This theory is called the nullification of the disabled experience or the nullification of disabilities for short. The gist of it is to examine the relationships between power and disabilities. Because disabilities are associated with many harmful stigmas and with the lower class, disabilities and power are not presented together. Take for example the 32nd president of the United States, Franklin D. Roosevelt, whom I mentioned in a previous blog post. Roosevelt had polio and was paralyzed from the waist down, thus used a wheelchair and other mobility devices. However, he refused to be photographed with his wheelchair because of the stigmas associated with being disabled. He wanted to appear as normal as possible so people would take him seriously and not assume he was weak and feeble. He would use braces under his pants and walk with the aid of a family member to help hide his disability from the public, even though his disability was common knowledge.

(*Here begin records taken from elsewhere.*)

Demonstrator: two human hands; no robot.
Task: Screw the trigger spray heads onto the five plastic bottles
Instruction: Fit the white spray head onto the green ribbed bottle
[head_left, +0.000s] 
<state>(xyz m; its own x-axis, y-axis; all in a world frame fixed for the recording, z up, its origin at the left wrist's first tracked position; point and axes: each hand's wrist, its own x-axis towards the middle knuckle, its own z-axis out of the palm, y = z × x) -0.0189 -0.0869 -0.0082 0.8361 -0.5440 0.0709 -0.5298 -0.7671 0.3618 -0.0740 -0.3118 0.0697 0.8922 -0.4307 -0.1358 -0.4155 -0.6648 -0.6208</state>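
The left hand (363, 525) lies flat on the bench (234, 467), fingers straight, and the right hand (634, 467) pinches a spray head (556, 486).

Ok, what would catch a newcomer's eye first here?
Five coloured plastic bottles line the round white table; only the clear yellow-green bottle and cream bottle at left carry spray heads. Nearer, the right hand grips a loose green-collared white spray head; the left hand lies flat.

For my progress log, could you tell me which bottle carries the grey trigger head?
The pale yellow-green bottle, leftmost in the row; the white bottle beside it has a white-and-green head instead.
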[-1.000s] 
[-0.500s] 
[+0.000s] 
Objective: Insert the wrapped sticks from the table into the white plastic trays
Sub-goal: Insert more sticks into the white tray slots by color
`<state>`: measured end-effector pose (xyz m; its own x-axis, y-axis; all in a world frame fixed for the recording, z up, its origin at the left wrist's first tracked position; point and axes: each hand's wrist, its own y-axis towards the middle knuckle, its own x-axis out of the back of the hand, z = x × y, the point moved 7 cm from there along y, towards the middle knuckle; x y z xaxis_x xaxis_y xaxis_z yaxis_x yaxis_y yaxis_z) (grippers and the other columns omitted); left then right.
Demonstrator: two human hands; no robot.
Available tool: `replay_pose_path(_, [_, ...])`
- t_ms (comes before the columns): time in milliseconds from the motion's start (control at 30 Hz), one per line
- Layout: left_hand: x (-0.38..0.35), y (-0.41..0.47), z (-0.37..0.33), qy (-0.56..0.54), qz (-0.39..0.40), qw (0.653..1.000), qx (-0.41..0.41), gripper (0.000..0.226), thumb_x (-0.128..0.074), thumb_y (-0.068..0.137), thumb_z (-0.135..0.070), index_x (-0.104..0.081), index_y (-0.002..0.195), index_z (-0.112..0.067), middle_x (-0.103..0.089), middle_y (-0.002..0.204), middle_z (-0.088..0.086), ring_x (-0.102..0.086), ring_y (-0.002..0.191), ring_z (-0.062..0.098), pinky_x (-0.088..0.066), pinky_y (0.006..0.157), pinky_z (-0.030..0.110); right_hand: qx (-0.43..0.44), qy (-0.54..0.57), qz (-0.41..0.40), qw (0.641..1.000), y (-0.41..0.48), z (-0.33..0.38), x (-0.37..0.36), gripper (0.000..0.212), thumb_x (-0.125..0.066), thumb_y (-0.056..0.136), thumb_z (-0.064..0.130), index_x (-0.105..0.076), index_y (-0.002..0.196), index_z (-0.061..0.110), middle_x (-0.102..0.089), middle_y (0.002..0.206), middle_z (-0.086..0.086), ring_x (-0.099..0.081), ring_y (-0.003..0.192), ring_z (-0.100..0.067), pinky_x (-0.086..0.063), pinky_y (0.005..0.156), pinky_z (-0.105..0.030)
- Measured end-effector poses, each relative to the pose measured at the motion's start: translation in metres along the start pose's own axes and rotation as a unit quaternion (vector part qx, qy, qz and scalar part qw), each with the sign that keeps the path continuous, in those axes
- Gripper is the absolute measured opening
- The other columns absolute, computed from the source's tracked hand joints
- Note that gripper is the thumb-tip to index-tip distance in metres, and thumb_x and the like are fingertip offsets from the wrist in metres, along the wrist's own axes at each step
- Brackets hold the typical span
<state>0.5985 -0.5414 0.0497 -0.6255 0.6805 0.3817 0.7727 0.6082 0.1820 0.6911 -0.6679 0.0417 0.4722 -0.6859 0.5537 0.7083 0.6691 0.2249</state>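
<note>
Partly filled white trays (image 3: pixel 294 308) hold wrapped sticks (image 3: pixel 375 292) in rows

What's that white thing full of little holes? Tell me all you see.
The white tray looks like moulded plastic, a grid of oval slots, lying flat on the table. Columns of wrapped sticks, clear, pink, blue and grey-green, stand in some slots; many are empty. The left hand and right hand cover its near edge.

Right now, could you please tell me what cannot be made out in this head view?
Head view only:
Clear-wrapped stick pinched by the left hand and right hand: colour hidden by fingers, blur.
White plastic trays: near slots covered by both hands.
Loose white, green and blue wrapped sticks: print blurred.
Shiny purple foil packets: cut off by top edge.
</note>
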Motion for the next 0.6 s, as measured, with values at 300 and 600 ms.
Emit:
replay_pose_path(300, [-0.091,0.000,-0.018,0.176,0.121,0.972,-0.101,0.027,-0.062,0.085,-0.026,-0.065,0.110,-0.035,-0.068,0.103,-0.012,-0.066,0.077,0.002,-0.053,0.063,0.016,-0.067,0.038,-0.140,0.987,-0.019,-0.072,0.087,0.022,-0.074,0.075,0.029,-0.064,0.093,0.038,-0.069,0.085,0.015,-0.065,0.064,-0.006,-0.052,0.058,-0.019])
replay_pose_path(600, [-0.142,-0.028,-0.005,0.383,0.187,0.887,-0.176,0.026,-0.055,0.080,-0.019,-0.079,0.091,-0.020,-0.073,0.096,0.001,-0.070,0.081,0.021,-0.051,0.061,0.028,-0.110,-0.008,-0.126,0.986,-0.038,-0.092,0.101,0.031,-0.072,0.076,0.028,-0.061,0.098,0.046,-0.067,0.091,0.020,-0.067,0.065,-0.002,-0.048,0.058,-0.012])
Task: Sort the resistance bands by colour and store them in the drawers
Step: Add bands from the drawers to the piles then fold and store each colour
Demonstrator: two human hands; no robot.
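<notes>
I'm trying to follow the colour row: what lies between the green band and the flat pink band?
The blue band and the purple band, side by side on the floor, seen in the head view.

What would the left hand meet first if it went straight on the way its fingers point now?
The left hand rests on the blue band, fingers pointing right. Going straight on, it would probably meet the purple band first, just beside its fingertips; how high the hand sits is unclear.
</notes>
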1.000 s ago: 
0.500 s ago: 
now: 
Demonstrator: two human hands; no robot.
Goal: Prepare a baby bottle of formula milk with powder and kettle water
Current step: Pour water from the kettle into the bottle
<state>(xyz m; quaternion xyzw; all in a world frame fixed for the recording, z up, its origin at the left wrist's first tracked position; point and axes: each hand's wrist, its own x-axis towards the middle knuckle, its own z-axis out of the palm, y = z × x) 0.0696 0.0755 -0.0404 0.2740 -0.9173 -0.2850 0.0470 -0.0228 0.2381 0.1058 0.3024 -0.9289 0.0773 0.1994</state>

Roosevelt was essentially trying to “nullify” his disability in the eyes of the public to maintain power, trust, and status.

Roosevelt serves as a good example of how disabilities and power have conflict. Anyone can tell you that the appearance of power is important. The way disabilities are present in stories is equally important. Because of the conflicts between disability and power, they are often not presented as coexisting. When one appears, it often nullifies the other. This can happen in several ways. For example, if a character has a disability, then gains power—the disability becomes ignored or washed away. On the flip side of the coin, a character can be in a position of power, from which they are removed when they acquire a disability. Or another common narrative, a character seeks a cure or must otherwise overcome a disability in order to be powerful enough to defeat the big bad evil force of the story. But the simplest way a disability becomes nullified is when the limitations of a disability are ignored.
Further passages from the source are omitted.